I ended up settling on a 24" bar stool.
Then, I decided how high I wanted my reloading press. For my Rock Chucker and Dillon 550, a 36" bench height seemed perfect.
(However, my Redding T-7 has different dimensions, and would be better at a height of about 34".)

Lastly, I decided how big I wanted the work surface to be. I determined that 30" deep, by 48" wide was ideal. (My bench was made to be movable, as we were in an apartment at the time.)

But... that 30" depth was a mistake. I hadn't thought about it at the time, but once the work surface was framed in, the bench was too wide to pass through most interior doors. What's worse, is that the bench was made out of a door slab, so that should have been an obvious consideration!

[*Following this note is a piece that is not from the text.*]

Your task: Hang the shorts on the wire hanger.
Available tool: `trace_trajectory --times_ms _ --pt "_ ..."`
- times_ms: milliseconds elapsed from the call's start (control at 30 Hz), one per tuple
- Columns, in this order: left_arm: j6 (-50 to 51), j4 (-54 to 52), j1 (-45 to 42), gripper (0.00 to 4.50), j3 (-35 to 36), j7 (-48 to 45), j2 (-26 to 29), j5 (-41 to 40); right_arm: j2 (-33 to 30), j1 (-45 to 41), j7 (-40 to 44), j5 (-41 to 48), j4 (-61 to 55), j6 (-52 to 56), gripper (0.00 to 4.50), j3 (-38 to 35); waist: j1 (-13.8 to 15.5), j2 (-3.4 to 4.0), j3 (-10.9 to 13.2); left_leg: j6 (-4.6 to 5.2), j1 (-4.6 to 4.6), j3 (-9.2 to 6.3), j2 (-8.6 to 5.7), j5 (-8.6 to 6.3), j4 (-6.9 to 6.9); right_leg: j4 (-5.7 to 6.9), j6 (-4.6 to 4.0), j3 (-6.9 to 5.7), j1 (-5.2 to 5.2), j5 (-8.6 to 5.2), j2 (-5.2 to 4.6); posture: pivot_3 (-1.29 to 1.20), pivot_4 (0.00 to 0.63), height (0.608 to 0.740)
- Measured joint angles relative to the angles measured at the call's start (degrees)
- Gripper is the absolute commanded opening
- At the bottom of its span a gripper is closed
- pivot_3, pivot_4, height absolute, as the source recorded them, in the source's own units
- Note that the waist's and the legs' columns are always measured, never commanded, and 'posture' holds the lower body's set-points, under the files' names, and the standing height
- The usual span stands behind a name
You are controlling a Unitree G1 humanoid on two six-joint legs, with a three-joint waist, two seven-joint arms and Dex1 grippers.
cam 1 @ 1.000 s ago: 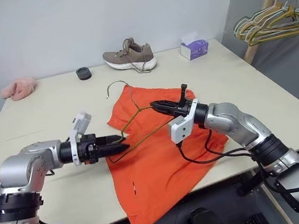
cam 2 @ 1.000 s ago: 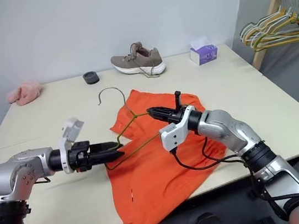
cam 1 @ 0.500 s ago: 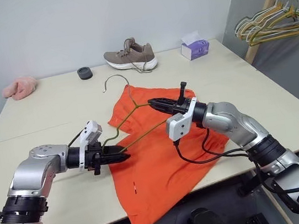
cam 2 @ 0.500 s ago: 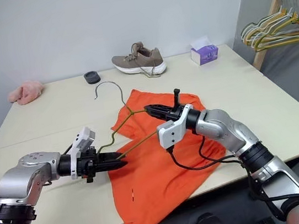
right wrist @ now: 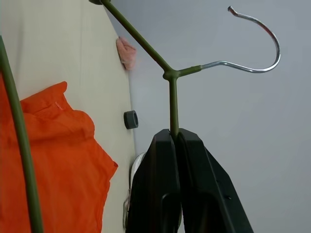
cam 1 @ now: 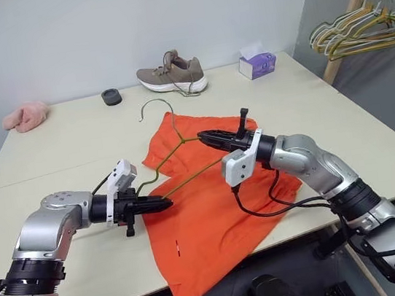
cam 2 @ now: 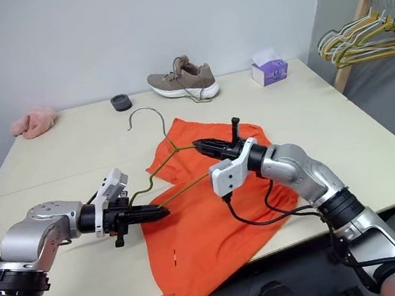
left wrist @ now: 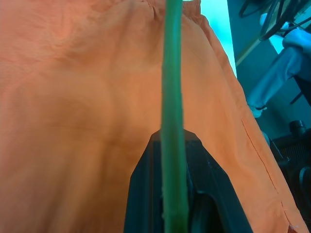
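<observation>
The orange shorts (cam 1: 208, 220) lie spread on the table (cam 1: 58, 149), their lower part hanging over its front edge. The wire hanger (right wrist: 173, 104) is held up above them, its hook toward the back of the table. My right gripper (cam 1: 203, 137) is shut on the hanger's wire just below the neck. My left gripper (cam 1: 166, 204) is shut at the shorts' left edge, its fingertips pinched on the fabric. The hanger's lower wire (left wrist: 172, 97) passes just over those fingers.
At the back of the table stand a brown shoe (cam 1: 172, 75), a purple tissue box (cam 1: 257, 63), a small black round thing (cam 1: 110, 96) and a pink fluffy cloth (cam 1: 25, 115). A wooden rack with bunched hangers (cam 1: 361, 25) is at the far right.
My left gripper was open beside the hanger's lower corner; it has dropped slightly and closed at the shorts' edge. The right gripper still holds the hanger in the same place.
</observation>
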Motion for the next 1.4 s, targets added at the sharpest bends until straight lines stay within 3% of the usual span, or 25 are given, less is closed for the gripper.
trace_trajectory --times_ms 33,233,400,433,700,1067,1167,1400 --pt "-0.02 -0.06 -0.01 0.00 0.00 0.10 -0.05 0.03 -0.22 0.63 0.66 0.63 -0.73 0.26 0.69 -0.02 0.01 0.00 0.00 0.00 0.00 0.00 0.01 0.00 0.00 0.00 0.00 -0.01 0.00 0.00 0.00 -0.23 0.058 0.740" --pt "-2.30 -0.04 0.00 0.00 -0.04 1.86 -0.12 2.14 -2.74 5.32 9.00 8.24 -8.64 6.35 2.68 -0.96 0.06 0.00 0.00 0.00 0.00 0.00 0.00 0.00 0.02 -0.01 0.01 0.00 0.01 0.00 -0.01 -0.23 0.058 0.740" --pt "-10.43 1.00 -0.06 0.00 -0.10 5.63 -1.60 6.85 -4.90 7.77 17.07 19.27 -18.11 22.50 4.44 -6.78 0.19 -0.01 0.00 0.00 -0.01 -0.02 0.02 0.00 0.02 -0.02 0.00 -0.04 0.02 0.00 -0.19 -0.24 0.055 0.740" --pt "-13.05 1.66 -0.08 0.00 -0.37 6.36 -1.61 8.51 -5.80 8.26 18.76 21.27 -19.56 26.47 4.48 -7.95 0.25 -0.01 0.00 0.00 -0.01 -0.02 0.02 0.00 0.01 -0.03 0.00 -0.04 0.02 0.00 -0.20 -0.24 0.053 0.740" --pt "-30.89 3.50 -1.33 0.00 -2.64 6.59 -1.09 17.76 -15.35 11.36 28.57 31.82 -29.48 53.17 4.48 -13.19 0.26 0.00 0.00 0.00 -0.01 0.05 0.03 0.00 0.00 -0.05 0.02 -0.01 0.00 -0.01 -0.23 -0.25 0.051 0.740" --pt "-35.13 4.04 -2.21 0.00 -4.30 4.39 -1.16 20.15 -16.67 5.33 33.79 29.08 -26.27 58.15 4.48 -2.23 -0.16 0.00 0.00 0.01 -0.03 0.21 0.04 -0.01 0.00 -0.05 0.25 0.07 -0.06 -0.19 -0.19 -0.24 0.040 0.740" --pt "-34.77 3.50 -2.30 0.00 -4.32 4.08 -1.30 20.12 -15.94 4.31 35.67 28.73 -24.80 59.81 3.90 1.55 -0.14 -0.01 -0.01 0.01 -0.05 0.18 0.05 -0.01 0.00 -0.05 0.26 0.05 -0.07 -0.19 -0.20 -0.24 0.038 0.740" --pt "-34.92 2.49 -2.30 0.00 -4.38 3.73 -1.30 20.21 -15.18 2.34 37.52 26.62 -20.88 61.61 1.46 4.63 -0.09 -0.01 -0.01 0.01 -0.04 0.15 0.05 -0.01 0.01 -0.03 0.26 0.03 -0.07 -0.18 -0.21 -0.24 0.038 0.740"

Having that extra depth is fantastic, but it's a nightmare to move (versus the seemingly standard depth of about 24"). I have to take door frames apart, to get my bench through.

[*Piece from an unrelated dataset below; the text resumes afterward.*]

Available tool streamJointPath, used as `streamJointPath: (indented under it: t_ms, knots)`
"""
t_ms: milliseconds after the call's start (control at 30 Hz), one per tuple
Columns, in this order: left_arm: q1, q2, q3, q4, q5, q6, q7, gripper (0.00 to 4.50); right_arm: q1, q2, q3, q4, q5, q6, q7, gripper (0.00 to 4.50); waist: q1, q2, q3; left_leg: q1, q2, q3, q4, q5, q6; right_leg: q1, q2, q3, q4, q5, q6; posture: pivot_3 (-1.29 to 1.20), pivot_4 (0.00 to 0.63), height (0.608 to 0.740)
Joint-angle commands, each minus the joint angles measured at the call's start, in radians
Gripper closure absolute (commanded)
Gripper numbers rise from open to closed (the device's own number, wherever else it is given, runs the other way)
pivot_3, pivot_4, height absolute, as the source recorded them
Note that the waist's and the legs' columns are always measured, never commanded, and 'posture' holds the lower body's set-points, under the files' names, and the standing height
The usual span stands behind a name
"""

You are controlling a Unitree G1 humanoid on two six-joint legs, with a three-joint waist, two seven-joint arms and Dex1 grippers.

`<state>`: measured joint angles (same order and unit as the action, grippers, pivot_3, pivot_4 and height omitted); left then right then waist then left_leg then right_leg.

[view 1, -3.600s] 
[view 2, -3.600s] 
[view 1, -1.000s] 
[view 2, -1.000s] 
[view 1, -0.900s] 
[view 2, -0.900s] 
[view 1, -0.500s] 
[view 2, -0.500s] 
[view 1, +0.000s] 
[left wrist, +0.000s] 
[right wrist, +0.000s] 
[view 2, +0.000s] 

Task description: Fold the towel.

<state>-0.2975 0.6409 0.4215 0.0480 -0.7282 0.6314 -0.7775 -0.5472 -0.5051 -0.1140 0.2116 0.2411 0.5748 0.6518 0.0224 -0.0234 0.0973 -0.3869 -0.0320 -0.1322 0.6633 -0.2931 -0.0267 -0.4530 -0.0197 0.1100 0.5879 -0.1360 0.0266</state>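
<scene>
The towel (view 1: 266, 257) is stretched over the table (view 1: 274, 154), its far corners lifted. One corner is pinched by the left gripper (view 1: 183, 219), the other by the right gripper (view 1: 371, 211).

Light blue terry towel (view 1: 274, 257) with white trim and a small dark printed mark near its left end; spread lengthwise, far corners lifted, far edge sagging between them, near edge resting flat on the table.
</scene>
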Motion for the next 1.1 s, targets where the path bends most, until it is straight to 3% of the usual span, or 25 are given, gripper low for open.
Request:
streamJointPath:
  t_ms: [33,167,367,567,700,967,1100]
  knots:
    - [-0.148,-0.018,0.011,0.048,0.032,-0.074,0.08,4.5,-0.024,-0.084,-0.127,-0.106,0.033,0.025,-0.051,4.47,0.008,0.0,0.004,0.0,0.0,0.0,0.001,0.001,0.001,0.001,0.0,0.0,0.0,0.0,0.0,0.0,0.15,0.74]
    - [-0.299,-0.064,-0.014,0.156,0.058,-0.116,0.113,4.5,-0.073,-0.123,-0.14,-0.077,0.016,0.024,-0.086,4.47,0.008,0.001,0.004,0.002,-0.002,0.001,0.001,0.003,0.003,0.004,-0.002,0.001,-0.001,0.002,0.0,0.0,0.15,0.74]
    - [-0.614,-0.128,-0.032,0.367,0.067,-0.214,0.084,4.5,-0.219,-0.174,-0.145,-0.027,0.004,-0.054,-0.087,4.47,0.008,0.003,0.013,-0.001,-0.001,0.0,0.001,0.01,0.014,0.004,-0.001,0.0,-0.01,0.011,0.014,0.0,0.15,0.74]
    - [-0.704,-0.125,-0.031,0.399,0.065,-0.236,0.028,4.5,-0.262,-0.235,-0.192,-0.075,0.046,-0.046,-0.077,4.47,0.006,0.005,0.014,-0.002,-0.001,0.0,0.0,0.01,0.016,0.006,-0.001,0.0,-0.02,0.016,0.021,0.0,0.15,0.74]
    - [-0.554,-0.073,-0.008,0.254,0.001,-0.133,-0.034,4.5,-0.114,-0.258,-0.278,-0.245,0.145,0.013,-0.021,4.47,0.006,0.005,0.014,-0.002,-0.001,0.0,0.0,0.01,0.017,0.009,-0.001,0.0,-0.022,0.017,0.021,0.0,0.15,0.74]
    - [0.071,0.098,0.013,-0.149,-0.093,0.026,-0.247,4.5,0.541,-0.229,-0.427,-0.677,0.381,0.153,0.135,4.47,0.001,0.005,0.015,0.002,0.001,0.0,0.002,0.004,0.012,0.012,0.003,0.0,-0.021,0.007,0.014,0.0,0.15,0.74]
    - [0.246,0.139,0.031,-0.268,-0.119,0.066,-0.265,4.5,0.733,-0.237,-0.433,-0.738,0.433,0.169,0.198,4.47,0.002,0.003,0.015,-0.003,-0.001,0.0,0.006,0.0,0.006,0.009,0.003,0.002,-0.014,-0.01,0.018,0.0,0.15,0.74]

If I were to do it again (and I might have a second bench built by Crankylove), I would go with a depth of no more than 28", unless I knew the bench wouldn't have to go through a small door for for a while (if ever).


Here, you've got a shot of the bench being stripped of all reloading gear, so it can be moved out of the house. ...Nothing special, but people like pictures.
The bottom shelf is for bullet storage. Having several hundred pounds of lead on there makes the bench very stable.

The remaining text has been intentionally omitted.